YOUR ASSIGNMENT -> Transcribe the records below. Leave every line exactly as written.

(Collection entries)

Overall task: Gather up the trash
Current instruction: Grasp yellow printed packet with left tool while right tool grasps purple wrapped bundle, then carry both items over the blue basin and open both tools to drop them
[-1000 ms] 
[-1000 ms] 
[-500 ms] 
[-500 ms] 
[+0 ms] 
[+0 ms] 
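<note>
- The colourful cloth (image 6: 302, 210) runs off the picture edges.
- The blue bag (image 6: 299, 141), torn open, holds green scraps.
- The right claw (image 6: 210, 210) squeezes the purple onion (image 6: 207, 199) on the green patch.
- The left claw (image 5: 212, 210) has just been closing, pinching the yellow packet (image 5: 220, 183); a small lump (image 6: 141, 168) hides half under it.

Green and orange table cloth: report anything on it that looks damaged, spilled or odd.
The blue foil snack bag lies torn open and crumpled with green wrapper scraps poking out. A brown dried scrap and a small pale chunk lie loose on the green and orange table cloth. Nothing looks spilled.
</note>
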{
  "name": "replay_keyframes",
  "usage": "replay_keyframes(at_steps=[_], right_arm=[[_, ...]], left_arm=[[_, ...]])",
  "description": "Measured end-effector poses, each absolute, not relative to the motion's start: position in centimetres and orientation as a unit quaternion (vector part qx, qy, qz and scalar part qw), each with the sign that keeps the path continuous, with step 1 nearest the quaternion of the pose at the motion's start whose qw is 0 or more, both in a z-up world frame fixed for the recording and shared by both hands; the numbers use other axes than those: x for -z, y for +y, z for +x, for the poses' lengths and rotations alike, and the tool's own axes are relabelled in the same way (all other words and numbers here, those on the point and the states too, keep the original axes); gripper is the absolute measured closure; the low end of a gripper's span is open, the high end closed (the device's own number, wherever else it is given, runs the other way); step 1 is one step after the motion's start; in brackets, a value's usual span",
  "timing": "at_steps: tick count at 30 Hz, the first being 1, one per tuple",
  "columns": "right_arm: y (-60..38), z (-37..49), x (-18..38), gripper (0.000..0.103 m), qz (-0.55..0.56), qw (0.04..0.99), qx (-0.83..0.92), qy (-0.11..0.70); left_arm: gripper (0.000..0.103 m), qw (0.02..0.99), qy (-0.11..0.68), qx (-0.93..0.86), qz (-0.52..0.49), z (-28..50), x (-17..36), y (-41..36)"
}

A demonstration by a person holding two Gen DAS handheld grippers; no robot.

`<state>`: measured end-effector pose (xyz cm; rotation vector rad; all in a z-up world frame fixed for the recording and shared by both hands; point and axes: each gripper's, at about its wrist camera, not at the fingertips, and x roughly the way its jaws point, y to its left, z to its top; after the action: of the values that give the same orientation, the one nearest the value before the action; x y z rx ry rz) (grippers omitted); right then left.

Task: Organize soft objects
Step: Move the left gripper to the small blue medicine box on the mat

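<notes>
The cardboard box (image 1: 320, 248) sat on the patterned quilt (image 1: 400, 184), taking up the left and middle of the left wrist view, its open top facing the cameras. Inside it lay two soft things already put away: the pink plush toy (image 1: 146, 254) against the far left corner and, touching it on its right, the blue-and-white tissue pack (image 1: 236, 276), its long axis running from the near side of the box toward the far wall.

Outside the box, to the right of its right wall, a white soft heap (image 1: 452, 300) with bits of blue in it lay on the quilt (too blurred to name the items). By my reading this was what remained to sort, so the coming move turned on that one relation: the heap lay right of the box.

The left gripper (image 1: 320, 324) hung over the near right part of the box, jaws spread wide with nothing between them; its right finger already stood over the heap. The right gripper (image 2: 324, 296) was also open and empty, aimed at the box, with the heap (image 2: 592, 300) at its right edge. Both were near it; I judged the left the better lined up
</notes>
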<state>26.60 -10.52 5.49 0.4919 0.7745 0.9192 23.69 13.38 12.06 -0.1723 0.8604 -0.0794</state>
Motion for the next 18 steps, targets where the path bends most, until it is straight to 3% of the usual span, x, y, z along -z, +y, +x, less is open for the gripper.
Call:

ANSWER SPACE ->
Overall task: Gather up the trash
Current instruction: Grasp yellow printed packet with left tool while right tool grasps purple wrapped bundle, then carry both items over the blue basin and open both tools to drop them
[-1000 ms] 
[-1000 ms] 
[-500 ms] 
[-500 ms] 
[+0 ms] 
[+0 ms] 
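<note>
- The colourful cloth (image 6: 302, 210) runs off the picture edges.
- The blue bag (image 6: 299, 141), torn open, holds green scraps.
- The right claw (image 6: 210, 210) squeezes the purple onion (image 6: 207, 199) on the green patch.
- The left claw (image 5: 212, 210) has just been closing, pinching the yellow packet (image 5: 220, 183); a small lump (image 6: 141, 168) hides half under it.

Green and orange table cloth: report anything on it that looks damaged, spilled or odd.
The blue foil snack bag lies torn open and crumpled with green wrapper scraps poking out. A brown dried scrap and a small pale chunk lie loose on the green and orange table cloth. Nothing looks spilled.
</note>
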{
  "name": "replay_keyframes",
  "usage": "replay_keyframes(at_steps=[_], right_arm=[[_, ...]], left_arm=[[_, ...]])",
  "description": "Measured end-effector poses, each absolute, not relative to the motion's start: position in centimetres and orientation as a unit quaternion (vector part qx, qy, qz and scalar part qw), each with the sign that keeps the path continuous, with step 1 nearest the quaternion of the pose at the motion's start whose qw is 0 or more, both in a z-up world frame fixed for the recording and shared by both hands; the numbers use other axes than those: x for -z, y for +y, z for +x, for the poses' lengths and rotations alike, and the tool's own axes are relabelled in the same way (all other words and numbers here, those on the point and the states too, keep the original axes); gripper is the absolute measured closure; the low end of a gripper's span is open, the high end closed (the device's own number, wherever else it is given, runs the other way); step 1 is one step after the motion's start; in brackets, a value's usual span",
  "timing": "at_steps: tick count at 30 Hz, the first being 1, one per tuple",
  "columns": "right_arm: y (-60..38), z (-37..49), x (-18..38), gripper (0.000..0.103 m), qz (-0.55..0.56), qw (0.04..0.99), qx (-0.83..0.92), qy (-0.11..0.70); left_arm: gripper (0.000..0.103 m), qw (0.02..0.99), qy (-0.11..0.68), qx (-0.93..0.86), qz (-0.52..0.49), z (-28..50), x (-17..36), y (-41..36)"
}

A demonstration by a person holding two Gen DAS handheld grippers; no robot.

`<state>`: measured end-effector pose (xyz cm; rotation vector rad; all in a z-up world frame fixed for the recording and shared by both hands; point and axes: each gripper's, at about its wrist camera, not at the fingertips, and x roughly the way its jaws point, y to its left, z to its top; after the action: of the values that give the same orientation, the one nearest the value before the action; x y z rx ry rz) (grippers omitted); right then left.

Task: Organize soft objects
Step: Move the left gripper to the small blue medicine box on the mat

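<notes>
The cardboard box (image 1: 320, 248) sat on the patterned quilt (image 1: 400, 184), taking up the left and middle of the left wrist view, its open top facing the cameras. Inside it lay two soft things already put away: the pink plush toy (image 1: 146, 254) against the far left corner and, touching it on its right, the blue-and-white tissue pack (image 1: 236, 276), its long axis running from the near side of the box toward the far wall.

Outside the box, to the right of its right wall, a white soft heap (image 1: 452, 300) with bits of blue in it lay on the quilt (too blurred to name the items). By my reading this was what remained to sort, so the coming move turned on that one relation: the heap lay right of the box.

The left gripper (image 1: 320, 324) hung over the near right part of the box, jaws spread wide with nothing between them; its right finger already stood over the heap. The right gripper (image 2: 324, 296) was also open and empty, aimed at the box, with the heap (image 2: 592, 300) at its right edge. Both were near it; I judged the left the better lined up
</notes>
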<state>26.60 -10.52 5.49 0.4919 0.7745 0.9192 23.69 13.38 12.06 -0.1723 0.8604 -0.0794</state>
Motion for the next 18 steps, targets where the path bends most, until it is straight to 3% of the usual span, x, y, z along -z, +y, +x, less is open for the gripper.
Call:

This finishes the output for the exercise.